The report's data is given at country level, including Romania, Hungary, Ukraine, Slovakia, the Czech Republic, Bulgaria, and Poland.
IT services vendor Cognizant Technology is looking to upgrade its capabilities in the life sciences segment by acquiring New Jersey-based marketRx, provider of analytics and software services to global life sciences companies, for $135 million, according to a report in the Indian trade journal Business Standard:
"The company has signed the agreement to acquire marketRx in an all-cash deal. The transaction may be concluded in the fourth quarter of 2007. The acquisition will be funded through the company's current cash reserves."
The acquisition "expands our capabilities in the analytics segment and broadens our service offerings in the life sciences industry, while providing strong synergies with our existing business intelligence/data warehousing and CRM services," said Francisco D'Souza, president and chief executive officer of Cognizant.
The acquisition will bring in a client base of 75 life sciences customers, including the 20 largest pharmaceutical companies and four of the top five biotech companies, Cognizant officials say.
HR Technology Advisors, a national, independent human resources and benefits technology consulting firm and reseller, in a joint venture with Microsoft Partner T.H.G. Sales Automation has taken Microsoft Dynamics CRM 3.0 Professional and adapted it to fit the business needs and workflows of the Employee Benefits Brokerage firms.
In addition to core functionality integrated into Microsoft Outlook, Microsoft Dynamics CRM allows brokers to track group benefits, pension, and individual policy information, manage service issues, monitor prospects and renewals, conduct mail merges, automate their own unique internal workflows and more.
"As our benefits brokerage clients' businesses become more complex, HRT's customers will now have access to a CRM system designed to be a natural extension of Microsoft Office and Outlook," says Don Rowe, Principal, HR Technology Advisors.
In addition to the Outlook integration, the Microsoft CRM for Benefit Brokers system integrates with handheld devices and Microsoft SharePoint.
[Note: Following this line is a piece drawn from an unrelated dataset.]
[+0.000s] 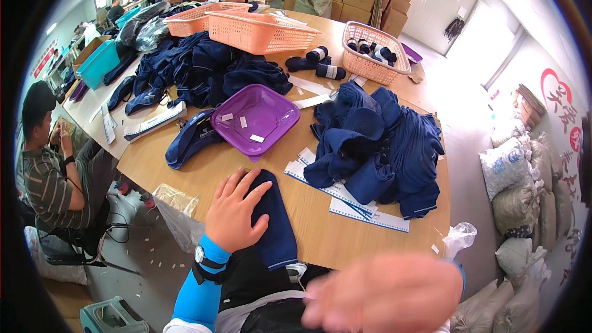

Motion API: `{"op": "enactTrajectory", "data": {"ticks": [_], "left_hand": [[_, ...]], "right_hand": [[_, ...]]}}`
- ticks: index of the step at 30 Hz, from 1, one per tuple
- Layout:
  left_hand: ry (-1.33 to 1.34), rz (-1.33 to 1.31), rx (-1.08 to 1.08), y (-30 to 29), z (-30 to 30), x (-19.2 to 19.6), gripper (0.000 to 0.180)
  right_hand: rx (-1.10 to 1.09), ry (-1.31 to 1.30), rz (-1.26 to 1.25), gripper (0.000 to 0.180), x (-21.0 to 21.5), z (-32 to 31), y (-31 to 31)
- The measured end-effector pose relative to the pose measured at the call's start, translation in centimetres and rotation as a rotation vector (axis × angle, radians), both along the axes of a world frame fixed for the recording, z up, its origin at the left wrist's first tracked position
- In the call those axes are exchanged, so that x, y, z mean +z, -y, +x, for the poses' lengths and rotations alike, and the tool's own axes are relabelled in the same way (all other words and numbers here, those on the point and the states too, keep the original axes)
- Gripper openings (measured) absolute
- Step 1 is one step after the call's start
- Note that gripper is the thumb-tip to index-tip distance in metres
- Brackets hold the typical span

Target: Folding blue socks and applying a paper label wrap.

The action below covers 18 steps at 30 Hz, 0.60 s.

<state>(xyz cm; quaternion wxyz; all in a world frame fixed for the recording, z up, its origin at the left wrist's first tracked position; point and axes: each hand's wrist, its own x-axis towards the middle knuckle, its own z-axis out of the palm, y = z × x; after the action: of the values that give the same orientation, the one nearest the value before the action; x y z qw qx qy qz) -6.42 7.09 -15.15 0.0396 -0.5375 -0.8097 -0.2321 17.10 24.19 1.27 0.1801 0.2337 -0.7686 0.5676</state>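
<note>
Left grip (237, 209) is spread wide, palm down on a navy sock (275, 234), its fingers not closed round it. That sock lies at the desk's near edge, its lower end reaching toward the person's lap. Right grip (388, 293) is a blur near the lens, right of the sock; whether it holds anything, I cannot tell. Beyond the left grip, on the desk (302, 203), sits a purple tray (277, 114) with small white tags (256, 139); to its right, a navy pile (394, 148) partly covers paper strips (370, 216).
</note>
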Motion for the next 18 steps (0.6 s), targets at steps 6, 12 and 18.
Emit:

Brokers will be able to buy the system and host it themselves or lease it with third-party hosting. Users can access the system from their desktop inside of Outlook or independently via the Internet.
HR Technology Advisors focuses entirely in the HR & Benefits technology marketplace. It does not manufacture or build technology, but matches vendors with clients. T.H.G. Sales Automation implements CRM products on a global basis.
Avidian Technologies has relocated its offices in Bellevue, Washington to Redmond where it will have a much larger facility and be able to expand its sales & marketing, customer support and development teams, company officials say.
The company is known for its Prophet Outlook CRM Software business products in areas like sales force automation and contact management. The system is designed for use in Microsoft Outlook and can be integrated with other capabilities.
The popularity of the Prophet Outlook CRM Software has grown dramatically in recent years causing the company to continue to grow. The new location is necessary to accommodate that growth, company officials say.